Le collectif travaille également sur «3D printing cluster». Regroupant des particuliers, industriels, universités et fablabs dotés de nouvelles technologies, cet outil a procédé au sourcing et networking des moyens d’impression 3D à travers le Maroc afin de déterminer la capacité locale à répondre à une éventuelle urgence en termes des composantes autour des systèmes de respiration principalement et les outils quotidiens de prévention dans les espaces publics. L’interface du 3D Printing Cluster permettra la mise en ligne des fichiers 3D à imprimer et paramètres associés par technologie pour les différents propriétaires inscrits, ainsi que le support technique à travers ses différents partenaires. Le 3D printing cluster a été marqué par le partenariat avec Decathlon autour du masque de plongée qui servira de respirateur. Nous avons ainsi pu bloquer le stock et déclencher une séance de travail avec l’ingénieur produit Decathlon pour avoir la main sur le 3D de ce masque sous réserve de la signature du NDA par une université marocaine faisant partie du collectif. Nous avons lancé aussi un appel au masque de plongée de chez les particuliers afin de sécuriser le maximum de respirateurs permettant de sauver des vies.

Quelle est votre ambition ?

Nous sommes un réseau ouvert. Nous partageons l’expérience avec d’autres pays du continent en Afrique. Nous avons commencé avec le Sénégal. Et on les a supportés pour faire leur premier prototype et leur première visière. Il y a d’autres pays qu’on supporte maintenant comme Madagascar, Mali, Cameroun ou l’Egypte. On reçoit des contacts des quatre coins du monde. On a finalement les moyens au niveau de notre pays et on est capables de faire plusieurs choses.

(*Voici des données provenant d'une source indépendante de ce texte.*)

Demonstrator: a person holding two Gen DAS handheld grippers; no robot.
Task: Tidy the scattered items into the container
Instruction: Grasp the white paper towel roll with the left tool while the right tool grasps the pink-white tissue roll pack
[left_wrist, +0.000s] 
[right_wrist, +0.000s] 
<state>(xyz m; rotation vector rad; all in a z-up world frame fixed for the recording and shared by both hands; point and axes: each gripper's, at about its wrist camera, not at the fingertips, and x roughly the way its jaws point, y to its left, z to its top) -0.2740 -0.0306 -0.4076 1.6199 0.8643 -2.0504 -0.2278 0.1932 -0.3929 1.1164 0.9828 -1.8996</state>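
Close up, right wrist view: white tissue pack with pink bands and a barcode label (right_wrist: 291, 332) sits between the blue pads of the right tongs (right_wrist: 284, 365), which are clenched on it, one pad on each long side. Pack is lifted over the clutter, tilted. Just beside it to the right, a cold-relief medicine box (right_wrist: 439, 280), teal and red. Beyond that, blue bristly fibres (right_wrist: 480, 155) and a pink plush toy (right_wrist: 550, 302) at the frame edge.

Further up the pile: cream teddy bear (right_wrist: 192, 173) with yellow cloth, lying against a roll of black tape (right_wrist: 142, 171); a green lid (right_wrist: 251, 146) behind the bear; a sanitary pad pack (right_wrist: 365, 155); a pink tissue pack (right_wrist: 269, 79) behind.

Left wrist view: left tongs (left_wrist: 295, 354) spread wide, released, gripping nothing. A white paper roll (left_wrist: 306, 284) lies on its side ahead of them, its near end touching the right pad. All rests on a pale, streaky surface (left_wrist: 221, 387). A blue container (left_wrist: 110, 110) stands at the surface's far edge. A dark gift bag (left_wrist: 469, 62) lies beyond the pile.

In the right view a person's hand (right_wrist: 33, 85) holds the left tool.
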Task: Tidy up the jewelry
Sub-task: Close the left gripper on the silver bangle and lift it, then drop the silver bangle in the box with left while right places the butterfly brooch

*Ingénieur d’Etat dans l’impression 3D, rétro-ingénierie, construction des fablabs et accompagnement des projets innovants dans l’industrie 4.0

A propos du collectif

Dans ce contexte imprévisible, le collectif Ingénierie VS Covid-19 MAROC a vu le jour dans le but commun de lutter contre cette pandémie. Il est constitué d’ingénieurs, médecins, fablabs, industriels, universitaires, entrepreneurs et d’autres intervenants. Ils se sont alliés pour la cause, en créant des solutions rapides et efficaces pour la protection et la respiration. C’est dans cette optique que le collectif a lancé la mise en œuvre de plusieurs projets sur tout le Royaume. Uni par la force et le patriotisme, ce collectif complémentaire et diversifié soutient le Royaume du Maroc dans cette crise et insiste sur le fait que chaque citoyen est un maillon de la chaîne du pays. «Cette crise nous concerne tous et c’est ensemble que nous pourrons la surmonter et ce avec nos ressources locales, allant de la réflexion à la matière première jusqu’à la fabrication. Notre Maroc a besoin de nous, unissons-notre savoir et nos moyens».